Nail in the Coffin or the Straw that breaks the Camel's Back?
Thursday, July 16, 2009 at 12:58PM This will either seal the fate of the Dem's assault on American private health care or it will result in the most massive destroy the messenger campaign the haters in the democratic party have devised.
The NON-PARTISON Congressional Budget Office has scored the bill being debated in the US Senate and found that there will be NO SAVINGS by adopting the proposal.
No, Mr. Chairman. In the legislation that has been reported we do not see the sort of fundamental changes that would be necessary to reduce the trajectory of federal health spending by a significant amount. And on the contrary, the legislation significantly expands the federal responsibility for health care costs.
President Obama has been going everywhere and saying that the economic recovery depends on reining in the cost of health care.
However, the director of the CBO, Doug Elmendorf finds that this will not happen...to the contrary, the "cost curve" will not be "bent" downward...it will be raised by driving up the costs to the Federal Government.
Elmendorf finds the transfer of responsibility to the Feds will result in an increase in demand for health care thus raising overall costs without any savings in unit costs.
As we wrote in our letter to you and Senator Gregg, the creation of a new subsidy for health insurance, which is a critical part of expanding health insurance coverage in our judgement, would by itself increase the federal responsibility for health care that raises federal spending on health care. It raises the amount of activity that is growing at this unsustainable rate and to offset that there has to be very substantial reductions in other parts of the federal commitment to health care, either on the tax revenue side through changes in the tax exclusion or on the spending side through reforms in Medicare and Medicaid.
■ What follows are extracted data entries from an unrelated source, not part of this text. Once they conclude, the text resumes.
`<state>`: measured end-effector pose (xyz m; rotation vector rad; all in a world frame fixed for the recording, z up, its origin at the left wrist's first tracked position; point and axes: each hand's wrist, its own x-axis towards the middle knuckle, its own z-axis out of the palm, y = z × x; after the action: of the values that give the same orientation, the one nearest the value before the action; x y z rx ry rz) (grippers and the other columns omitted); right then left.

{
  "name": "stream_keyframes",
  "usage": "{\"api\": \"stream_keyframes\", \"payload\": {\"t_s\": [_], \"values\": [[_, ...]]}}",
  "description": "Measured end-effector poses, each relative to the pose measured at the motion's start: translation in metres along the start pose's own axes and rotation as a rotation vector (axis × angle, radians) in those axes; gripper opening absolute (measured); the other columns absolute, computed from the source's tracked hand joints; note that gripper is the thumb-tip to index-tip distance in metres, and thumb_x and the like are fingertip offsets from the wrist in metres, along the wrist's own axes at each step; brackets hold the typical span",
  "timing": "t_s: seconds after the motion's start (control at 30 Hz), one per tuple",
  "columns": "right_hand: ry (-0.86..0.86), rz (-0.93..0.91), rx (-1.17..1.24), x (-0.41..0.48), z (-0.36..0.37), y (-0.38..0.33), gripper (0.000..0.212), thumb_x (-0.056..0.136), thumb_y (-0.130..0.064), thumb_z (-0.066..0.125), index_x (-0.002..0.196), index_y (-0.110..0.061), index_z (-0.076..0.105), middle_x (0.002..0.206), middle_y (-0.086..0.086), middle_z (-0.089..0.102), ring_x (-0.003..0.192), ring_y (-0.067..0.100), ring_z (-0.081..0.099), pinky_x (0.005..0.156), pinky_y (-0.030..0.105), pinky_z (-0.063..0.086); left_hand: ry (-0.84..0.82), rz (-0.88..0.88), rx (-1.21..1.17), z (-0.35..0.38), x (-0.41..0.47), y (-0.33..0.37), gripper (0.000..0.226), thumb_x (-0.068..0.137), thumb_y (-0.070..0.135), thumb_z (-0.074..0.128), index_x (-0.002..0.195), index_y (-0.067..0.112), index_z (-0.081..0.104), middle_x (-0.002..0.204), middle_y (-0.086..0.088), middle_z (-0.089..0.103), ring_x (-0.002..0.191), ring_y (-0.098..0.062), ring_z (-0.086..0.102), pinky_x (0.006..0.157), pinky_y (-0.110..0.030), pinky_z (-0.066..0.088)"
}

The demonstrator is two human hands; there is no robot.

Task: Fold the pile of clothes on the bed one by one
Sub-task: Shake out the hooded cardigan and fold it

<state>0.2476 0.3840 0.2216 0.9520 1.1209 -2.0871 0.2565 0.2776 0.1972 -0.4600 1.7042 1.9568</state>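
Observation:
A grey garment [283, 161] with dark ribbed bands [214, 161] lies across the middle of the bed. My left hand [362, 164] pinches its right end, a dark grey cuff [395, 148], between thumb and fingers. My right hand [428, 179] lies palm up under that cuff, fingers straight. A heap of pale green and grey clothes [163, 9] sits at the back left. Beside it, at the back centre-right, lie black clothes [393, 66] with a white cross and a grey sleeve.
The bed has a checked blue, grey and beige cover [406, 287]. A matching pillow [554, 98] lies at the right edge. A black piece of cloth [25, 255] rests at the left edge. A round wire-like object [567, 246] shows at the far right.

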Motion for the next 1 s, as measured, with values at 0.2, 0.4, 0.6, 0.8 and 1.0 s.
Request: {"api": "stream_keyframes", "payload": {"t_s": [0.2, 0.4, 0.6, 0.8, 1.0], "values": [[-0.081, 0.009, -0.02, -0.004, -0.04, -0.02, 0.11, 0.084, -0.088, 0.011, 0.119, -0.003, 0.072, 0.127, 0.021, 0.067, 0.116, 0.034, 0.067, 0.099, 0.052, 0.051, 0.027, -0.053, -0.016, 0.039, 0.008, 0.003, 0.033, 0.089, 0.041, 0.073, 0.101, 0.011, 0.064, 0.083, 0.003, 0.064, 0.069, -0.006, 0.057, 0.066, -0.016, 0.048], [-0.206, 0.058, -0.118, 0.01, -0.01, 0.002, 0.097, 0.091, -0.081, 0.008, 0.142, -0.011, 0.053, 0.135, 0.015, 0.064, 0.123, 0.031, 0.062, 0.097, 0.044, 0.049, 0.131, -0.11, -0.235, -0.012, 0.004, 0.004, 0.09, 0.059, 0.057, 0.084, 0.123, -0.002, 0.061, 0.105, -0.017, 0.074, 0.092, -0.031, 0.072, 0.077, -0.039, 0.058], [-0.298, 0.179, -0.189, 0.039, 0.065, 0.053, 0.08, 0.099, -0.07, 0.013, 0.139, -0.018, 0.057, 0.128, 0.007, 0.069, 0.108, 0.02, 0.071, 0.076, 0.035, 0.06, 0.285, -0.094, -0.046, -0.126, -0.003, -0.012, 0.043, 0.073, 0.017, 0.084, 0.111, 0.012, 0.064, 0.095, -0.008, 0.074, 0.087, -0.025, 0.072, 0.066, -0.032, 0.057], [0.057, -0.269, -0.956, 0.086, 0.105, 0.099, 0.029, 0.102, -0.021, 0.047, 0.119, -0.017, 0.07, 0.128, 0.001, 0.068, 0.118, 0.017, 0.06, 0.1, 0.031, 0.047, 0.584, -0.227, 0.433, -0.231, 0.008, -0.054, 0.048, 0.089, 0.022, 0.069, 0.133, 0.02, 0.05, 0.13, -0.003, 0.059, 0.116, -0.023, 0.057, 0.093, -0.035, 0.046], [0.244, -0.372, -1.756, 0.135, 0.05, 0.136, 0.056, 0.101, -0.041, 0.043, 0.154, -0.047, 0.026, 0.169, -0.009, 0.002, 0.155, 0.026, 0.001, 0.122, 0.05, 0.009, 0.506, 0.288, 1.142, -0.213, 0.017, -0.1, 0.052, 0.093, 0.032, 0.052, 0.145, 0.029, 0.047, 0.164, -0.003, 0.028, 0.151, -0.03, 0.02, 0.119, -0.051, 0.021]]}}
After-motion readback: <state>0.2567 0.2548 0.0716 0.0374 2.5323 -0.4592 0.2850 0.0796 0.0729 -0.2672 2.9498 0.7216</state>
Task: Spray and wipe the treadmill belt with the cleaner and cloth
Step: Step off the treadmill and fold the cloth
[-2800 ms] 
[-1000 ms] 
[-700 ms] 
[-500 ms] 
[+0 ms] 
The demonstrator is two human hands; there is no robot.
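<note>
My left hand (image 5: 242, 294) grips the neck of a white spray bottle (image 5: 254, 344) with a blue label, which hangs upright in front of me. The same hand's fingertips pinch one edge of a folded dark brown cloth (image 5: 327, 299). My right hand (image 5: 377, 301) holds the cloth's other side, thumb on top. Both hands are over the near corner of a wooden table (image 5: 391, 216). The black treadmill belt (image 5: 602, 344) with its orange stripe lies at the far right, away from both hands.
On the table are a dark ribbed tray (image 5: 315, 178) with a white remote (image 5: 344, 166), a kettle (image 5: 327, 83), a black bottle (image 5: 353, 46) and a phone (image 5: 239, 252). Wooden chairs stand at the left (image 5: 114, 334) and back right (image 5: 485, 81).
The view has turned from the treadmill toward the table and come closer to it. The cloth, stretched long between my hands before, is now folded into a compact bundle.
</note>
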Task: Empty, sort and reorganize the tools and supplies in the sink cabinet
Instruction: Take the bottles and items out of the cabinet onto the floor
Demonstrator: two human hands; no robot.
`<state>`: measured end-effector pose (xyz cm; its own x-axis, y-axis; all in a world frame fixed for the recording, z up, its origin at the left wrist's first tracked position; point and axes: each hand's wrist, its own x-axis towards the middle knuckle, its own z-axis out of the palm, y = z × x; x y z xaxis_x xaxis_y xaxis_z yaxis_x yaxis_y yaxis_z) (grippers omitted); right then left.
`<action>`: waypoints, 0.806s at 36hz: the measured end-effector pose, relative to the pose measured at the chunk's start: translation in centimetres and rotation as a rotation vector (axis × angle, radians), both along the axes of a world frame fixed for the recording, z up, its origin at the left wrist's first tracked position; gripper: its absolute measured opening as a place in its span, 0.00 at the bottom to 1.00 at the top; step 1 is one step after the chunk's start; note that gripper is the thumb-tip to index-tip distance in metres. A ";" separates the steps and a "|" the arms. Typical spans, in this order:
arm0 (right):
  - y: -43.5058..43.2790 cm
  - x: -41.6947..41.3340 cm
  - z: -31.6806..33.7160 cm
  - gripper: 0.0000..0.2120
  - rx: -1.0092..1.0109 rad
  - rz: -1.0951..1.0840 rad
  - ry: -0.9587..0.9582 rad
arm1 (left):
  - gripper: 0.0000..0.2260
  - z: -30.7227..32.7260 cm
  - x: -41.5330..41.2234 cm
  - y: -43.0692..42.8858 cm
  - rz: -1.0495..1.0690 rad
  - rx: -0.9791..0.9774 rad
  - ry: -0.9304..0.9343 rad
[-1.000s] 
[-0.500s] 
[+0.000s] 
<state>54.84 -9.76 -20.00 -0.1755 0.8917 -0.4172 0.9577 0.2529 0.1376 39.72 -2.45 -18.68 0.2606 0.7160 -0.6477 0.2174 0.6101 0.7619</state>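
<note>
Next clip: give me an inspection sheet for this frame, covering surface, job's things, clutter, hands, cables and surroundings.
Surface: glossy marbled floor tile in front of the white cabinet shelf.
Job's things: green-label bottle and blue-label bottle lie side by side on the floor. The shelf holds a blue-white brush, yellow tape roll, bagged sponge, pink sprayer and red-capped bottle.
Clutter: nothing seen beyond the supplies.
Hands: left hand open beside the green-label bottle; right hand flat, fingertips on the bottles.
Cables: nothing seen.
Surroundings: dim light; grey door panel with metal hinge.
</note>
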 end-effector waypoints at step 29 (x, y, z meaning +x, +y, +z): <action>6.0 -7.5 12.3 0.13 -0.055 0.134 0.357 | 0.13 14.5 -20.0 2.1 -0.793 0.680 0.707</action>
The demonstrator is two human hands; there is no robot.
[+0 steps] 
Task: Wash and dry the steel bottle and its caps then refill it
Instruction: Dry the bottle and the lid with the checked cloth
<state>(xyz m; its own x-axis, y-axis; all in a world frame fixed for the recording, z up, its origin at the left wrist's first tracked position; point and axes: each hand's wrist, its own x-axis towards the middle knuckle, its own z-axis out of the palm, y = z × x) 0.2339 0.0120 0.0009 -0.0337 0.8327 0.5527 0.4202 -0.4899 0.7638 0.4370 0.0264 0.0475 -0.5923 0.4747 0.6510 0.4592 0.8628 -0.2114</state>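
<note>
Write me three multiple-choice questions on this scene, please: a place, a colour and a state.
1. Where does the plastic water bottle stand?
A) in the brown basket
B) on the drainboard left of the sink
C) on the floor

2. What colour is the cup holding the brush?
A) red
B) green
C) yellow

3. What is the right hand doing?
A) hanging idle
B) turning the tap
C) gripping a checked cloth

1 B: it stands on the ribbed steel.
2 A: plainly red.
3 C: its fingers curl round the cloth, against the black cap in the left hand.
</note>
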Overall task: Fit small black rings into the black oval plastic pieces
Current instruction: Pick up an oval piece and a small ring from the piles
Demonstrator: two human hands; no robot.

Certainly reforms of that sort are included in some of the packages, and we are still analyzing the reforms in the House package. Legislation was only released as you know two days ago. But changes we have looked at so far do not represent the fundamental change on the order of magnitude that would be necessary to offset the direct increase in federal health costs from the insurance coverage proposals.
So fundamental to reining in costs is massive increase in targeted revenue (taxing private plans) or slashing benefits (pushing Medicaid responsibility to the already cash-strapped States or cutting benefits to Medicare recipients). This is because the experts see so much of health care activity being subsidized because the user does not have a responsibility for managing the cost. That sounds rather conservative, doesn't it?